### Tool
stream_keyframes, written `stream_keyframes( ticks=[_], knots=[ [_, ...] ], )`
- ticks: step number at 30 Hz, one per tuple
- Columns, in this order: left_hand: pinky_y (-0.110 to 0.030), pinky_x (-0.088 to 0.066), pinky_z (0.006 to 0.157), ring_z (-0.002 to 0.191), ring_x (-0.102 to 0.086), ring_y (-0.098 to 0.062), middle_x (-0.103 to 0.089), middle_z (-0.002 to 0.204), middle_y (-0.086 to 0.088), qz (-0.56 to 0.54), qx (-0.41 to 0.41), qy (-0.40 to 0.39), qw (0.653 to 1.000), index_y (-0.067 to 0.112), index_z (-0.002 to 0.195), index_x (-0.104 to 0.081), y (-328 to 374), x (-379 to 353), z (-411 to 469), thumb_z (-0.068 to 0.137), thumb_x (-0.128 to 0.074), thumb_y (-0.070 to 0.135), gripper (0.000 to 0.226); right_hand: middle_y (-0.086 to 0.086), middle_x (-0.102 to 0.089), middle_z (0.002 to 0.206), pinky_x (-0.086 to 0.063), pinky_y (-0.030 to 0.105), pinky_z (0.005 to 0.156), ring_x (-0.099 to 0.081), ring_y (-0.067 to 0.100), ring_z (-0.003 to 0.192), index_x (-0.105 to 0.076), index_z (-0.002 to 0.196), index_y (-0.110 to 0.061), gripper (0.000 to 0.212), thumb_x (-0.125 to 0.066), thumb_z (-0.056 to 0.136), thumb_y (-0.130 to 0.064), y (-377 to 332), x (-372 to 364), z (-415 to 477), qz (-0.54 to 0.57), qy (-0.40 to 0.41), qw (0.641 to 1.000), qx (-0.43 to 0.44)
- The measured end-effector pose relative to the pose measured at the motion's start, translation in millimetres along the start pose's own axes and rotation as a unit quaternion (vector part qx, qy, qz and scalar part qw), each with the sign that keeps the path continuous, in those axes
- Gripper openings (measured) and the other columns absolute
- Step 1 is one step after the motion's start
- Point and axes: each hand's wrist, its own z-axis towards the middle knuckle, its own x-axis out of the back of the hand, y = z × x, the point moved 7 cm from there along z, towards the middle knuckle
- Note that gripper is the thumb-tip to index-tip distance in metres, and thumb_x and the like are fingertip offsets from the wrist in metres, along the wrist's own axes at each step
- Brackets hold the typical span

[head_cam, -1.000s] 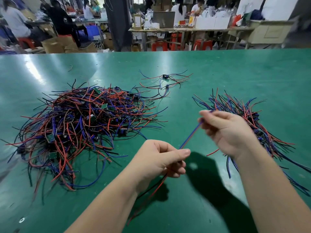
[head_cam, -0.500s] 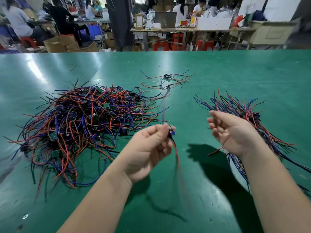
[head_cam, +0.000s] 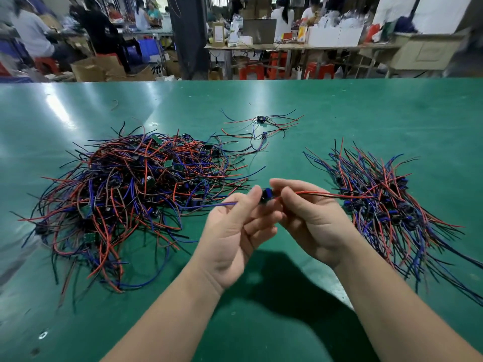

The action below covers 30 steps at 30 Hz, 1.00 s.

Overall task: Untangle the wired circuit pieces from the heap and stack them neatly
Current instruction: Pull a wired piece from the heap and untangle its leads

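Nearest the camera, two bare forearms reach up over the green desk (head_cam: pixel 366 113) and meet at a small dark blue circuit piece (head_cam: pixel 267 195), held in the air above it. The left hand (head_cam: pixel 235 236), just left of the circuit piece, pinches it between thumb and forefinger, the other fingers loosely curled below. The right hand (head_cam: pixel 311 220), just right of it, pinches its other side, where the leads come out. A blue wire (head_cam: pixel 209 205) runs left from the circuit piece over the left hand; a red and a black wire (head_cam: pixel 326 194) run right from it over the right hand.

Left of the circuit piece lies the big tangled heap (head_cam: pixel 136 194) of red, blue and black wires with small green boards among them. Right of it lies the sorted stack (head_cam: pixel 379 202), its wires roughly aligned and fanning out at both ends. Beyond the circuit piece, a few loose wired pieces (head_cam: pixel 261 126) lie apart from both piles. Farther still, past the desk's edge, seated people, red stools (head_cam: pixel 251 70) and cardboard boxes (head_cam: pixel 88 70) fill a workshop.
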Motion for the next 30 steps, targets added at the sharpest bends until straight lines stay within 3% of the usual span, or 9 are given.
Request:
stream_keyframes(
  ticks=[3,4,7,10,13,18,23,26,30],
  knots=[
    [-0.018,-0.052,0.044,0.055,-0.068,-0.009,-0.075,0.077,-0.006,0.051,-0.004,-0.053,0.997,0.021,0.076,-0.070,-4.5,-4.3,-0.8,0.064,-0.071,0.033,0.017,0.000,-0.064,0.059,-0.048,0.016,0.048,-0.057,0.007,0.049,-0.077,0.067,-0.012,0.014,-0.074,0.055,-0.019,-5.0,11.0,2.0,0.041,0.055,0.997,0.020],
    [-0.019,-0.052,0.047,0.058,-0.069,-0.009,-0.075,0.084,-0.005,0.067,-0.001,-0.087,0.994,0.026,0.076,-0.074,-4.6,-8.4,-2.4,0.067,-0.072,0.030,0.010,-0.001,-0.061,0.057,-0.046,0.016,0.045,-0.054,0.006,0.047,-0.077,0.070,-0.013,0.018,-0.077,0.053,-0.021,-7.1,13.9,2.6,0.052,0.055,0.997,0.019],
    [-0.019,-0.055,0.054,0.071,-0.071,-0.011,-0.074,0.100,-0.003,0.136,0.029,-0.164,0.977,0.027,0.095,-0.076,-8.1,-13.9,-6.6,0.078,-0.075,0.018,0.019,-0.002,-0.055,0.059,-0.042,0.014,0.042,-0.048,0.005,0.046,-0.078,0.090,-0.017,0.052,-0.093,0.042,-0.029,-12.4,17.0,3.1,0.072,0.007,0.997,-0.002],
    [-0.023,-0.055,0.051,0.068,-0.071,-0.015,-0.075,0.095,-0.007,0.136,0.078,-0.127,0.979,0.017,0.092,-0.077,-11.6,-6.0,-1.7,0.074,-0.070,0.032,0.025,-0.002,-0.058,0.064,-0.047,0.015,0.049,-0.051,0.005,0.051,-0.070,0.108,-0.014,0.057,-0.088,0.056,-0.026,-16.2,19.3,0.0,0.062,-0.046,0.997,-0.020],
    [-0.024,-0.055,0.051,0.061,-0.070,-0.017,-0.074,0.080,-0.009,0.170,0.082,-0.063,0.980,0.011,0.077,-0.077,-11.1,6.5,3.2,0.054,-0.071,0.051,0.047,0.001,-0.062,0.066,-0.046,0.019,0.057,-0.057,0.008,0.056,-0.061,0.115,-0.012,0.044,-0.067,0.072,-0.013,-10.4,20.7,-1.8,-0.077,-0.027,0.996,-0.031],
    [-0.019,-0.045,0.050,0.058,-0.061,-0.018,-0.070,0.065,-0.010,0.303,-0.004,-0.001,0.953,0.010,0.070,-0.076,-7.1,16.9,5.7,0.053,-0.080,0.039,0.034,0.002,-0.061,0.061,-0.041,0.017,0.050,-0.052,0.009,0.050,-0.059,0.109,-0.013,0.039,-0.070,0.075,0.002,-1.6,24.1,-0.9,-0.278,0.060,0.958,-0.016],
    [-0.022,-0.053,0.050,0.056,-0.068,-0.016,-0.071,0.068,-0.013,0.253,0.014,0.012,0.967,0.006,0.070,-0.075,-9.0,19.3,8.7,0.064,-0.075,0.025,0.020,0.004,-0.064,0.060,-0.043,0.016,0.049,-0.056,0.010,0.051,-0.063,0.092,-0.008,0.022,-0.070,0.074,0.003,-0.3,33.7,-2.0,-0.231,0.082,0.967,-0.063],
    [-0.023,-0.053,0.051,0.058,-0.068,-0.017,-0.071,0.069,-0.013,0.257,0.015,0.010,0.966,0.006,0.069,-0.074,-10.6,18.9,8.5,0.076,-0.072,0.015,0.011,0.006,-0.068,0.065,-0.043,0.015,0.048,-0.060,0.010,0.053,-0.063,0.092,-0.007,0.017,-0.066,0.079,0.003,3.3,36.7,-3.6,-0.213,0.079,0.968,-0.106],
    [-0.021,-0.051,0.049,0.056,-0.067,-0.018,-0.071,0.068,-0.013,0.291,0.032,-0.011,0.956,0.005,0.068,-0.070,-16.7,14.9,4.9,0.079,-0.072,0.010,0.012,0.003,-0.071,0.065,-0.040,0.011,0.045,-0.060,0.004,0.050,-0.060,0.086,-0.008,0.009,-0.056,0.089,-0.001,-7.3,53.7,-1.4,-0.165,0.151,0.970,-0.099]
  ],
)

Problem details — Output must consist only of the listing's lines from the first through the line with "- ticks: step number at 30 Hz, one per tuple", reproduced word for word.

Solution to the exercise —
### Tool
stream_keyframes, written `stream_keyframes( ticks=[_], knots=[ [_, ...] ], )`
- ticks: step number at 30 Hz, one per tuple

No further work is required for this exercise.